Nationalgeographic.co.id—Manusia memiliki sejarah panjang dalam mengembangkan cara-cara inventif untuk menyakiti satu sama lain.
Sering kali, mereka melakukannya demi kepentingan pribadi, kekuasaan, atau dalam konteks konflik.
Salah satu metode yang terkenal adalah penggunaan tikus sebagai alat penyiksaan atau dikenal sebagai Rat Torture. Metode ini dianggap efektif untuk mencapai tujuan-tujuan tertentu.
Sebelum penyiksaan dimulai, korban biasanya akan diikat ke permukaan yang datar. Setelah itu, algojo akan menempatkan sangkar logam berisi beberapa tikus di atas perut korban.
Terakhir, setelah memastikan tali ikatan cukup kuat untuk menahan berontakan, sebuah bara arang ditempatkan di atas sangkar.
Saat panas dari arang menyebar ke dalam kandang, tikus-tikus akan merasa tersiksa. Mereka akan mencoba segala cara untuk dapat keluar dari kandang.

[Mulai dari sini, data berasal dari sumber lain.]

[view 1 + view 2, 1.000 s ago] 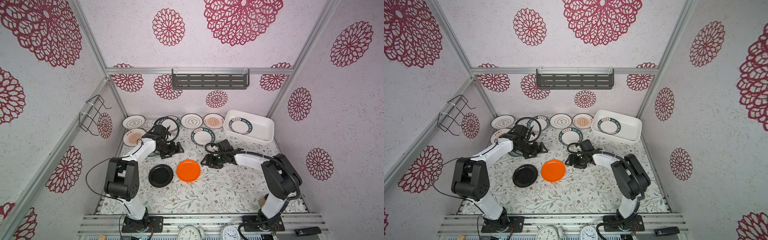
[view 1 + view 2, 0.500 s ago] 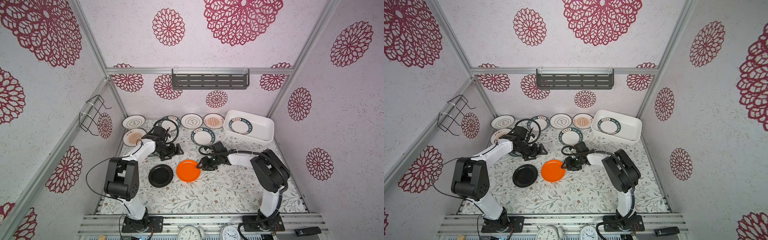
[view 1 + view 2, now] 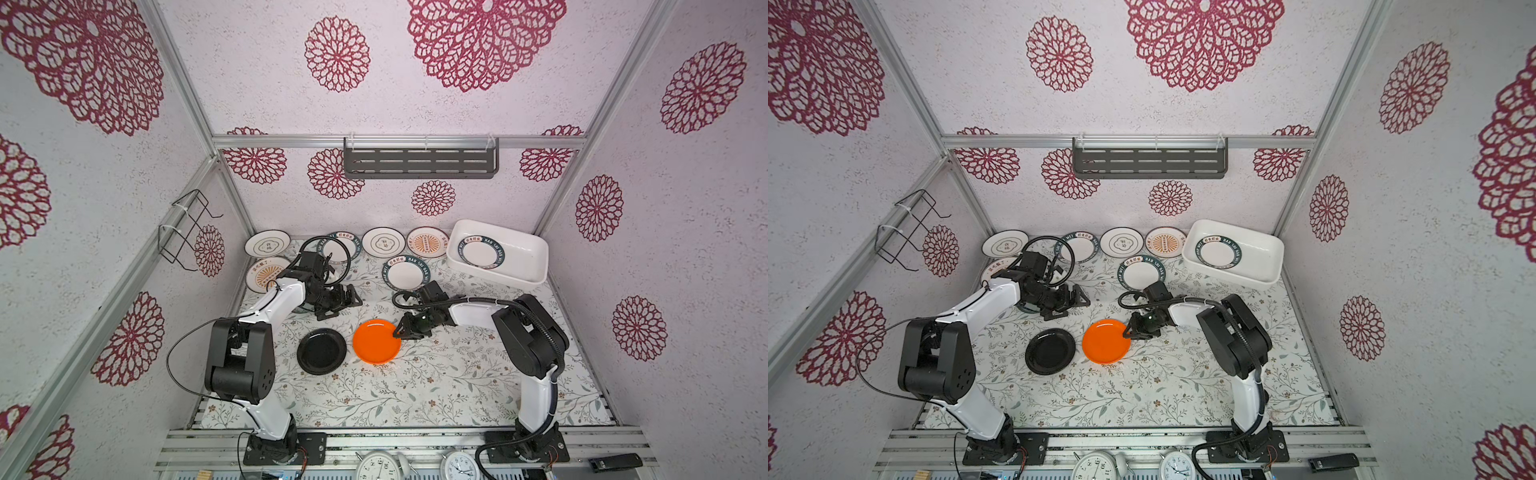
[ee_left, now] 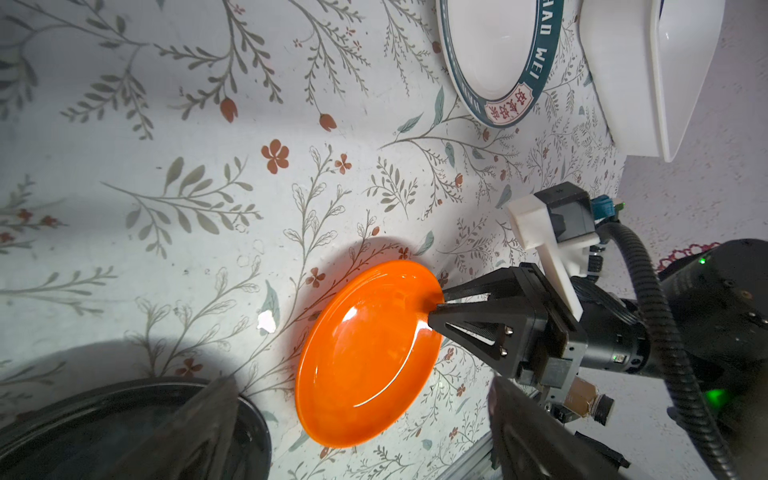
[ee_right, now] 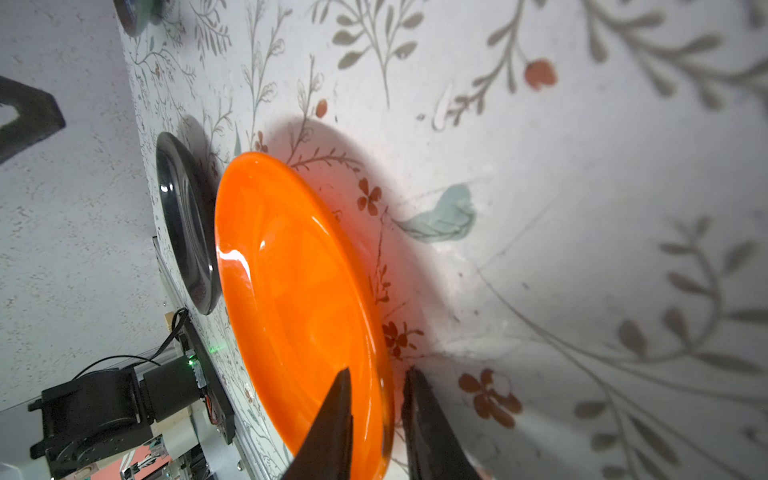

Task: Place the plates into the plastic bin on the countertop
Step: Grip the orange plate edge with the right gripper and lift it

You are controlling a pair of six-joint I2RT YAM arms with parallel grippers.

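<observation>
The orange plate [image 3: 376,341] [image 3: 1105,341] lies mid-countertop [image 3: 415,386], with a black plate [image 3: 321,351] just to its left. My right gripper [image 3: 400,330] [image 5: 376,386] is at the orange plate's right rim [image 5: 291,299]; one finger is over the inside and one outside, closed onto the rim. My left gripper [image 3: 338,301] [image 4: 361,432] hovers open behind the two plates, holding nothing. The white plastic bin [image 3: 519,253] at the back right holds one green-rimmed plate [image 3: 481,252].
More plates line the back: a green-rimmed one [image 3: 406,272] near the bin, ringed ones [image 3: 267,243] [image 3: 383,242], sunburst ones [image 3: 426,242] [image 3: 266,274]. A grey slotted shelf [image 3: 419,163] hangs on the back wall, a wire rack [image 3: 187,228] on the left wall.
My right gripper has slid left to the orange plate and its jaws have narrowed around the rim. The left arm has hardly moved.
</observation>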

Mereka mencakar dan menggigit jeruji kandang.
Namun, jeruji yang terbuat dari logam hanya akan membuat upaya tikus sia-sia. Hingga akhirnya, para tikus menemukan jalan keluar: Perut korban yang lembut dan terbuka.
Tikus-tikus mulai menancapkan cakarnya yang tajam ke dalam perut korban. Mereka menggali, menembus daging luar dan menusuk ke dalam isi perut.
Apa yang bisa dilakukan korban dalam kondisi seperti itu? Mereka hanya mampu menjerit dan menggeliat saat merasakan tubuhnya dicabik-cabik dari dalam.
Anda mungkin berpikir bahwa metode penyiksaan yang kejam seperti itu hanya bisa terjadi di film.
Faktanya, menurut Miranda Leer, dilansir dari laman History Defined, penggunaan tikus sebagai alat penyiksaan telah digunakan selama berabad-abad di seluruh dunia.